Without question Tadeusz Nowak reached the height of his poetic powers in a series of poems
he called psalms (Psalms for Home Use, 1959; Psalms, 1971; and New Psalms, 1978). Although
they form a distinctive group with common characteristics, it is hard to see what could possibly
connect them with the lofty verses of the Book of Psalms. Having said that it can be argued that they
belong to a Polish tradition of psalms developed by Kochanowski, Kochowski and Krasiński. The
Polish psalms come in two varieties, those with sweeping visions of national history and identity,
and the homely, or more personal, in focus and tone. Nowak rarely mentions the grand themes, yet
when he does so his utterances are pregnant with meaning (though with no touch of the messianic
fervour typical of the Polish psalms).

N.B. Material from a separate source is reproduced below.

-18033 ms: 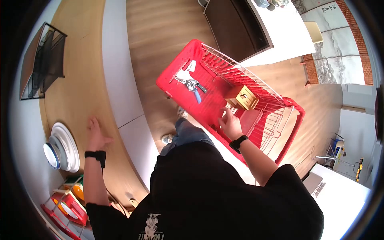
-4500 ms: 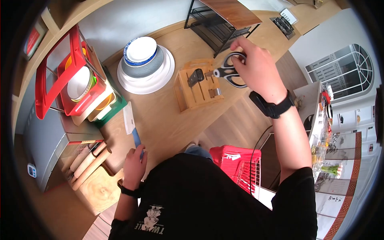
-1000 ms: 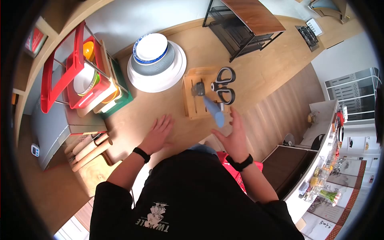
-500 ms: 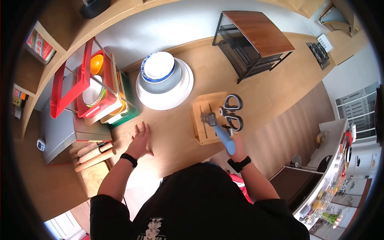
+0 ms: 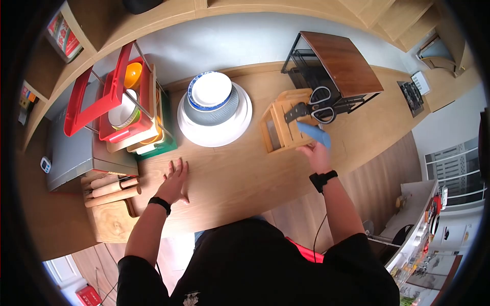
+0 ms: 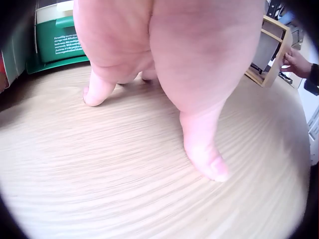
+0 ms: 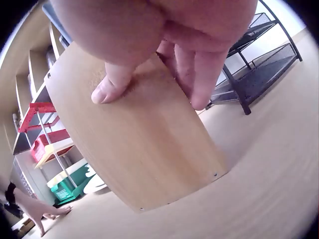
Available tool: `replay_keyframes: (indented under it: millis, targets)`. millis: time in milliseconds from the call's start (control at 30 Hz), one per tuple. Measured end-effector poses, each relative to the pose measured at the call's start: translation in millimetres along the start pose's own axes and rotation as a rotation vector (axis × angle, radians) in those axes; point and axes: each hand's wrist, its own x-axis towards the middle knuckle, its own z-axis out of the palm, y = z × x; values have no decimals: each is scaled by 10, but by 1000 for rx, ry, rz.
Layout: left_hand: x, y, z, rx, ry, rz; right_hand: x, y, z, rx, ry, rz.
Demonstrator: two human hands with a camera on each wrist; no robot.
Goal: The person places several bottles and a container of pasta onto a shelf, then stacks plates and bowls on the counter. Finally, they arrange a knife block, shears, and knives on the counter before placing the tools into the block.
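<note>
My right hand (image 5: pixel 319 157) grips the wooden knife block (image 5: pixel 280 118) by its near side. In the right wrist view, its thumb lies on the block's flat panel (image 7: pixel 144 139) and the other fingers go round the edge. Scissors (image 5: pixel 315 107) with black-and-grey loops, a blue-handled knife (image 5: pixel 314 133) and a black handle (image 5: pixel 296 112) stick out of the block. My left hand (image 5: pixel 174 182) rests on the wooden counter (image 5: pixel 224 178), fingers spread and fingertips down, holding nothing; the left wrist view shows its thumb (image 6: pixel 204 154) touching the wood.
Behind the block stands a black mesh rack (image 5: pixel 352 66) with a brown top. Stacked plates and bowls (image 5: pixel 214 135) sit left of it. Further left are a red-and-green tiered holder (image 5: pixel 109 104), rolling pins (image 5: pixel 115 194) and a wooden board (image 5: pixel 115 224). Shelves run overhead.
The block, once in the red cart, now carries the scissors and blue-handled knife earlier held in my hands. My right hand has just taken hold of it, and it has shifted toward the rack.
</note>
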Motion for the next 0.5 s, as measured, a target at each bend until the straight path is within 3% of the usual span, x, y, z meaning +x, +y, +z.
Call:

His Psalms for Home Use are decidedly ‘homely’ in the sense
of being personal and private (even autobiographical), and because they exhibit a mind of the
common people from the country. If there is any connection between Nowak’s Psalms and their
Biblical prototype it is maintained not so much by the occasional literary allusion as by the casting
of the characters in the poems in the role of modern psalmists. Like King David, they know they
are sinners, and that knowledge imparts to their ‘psalms’ the candidness of a cry from the depth.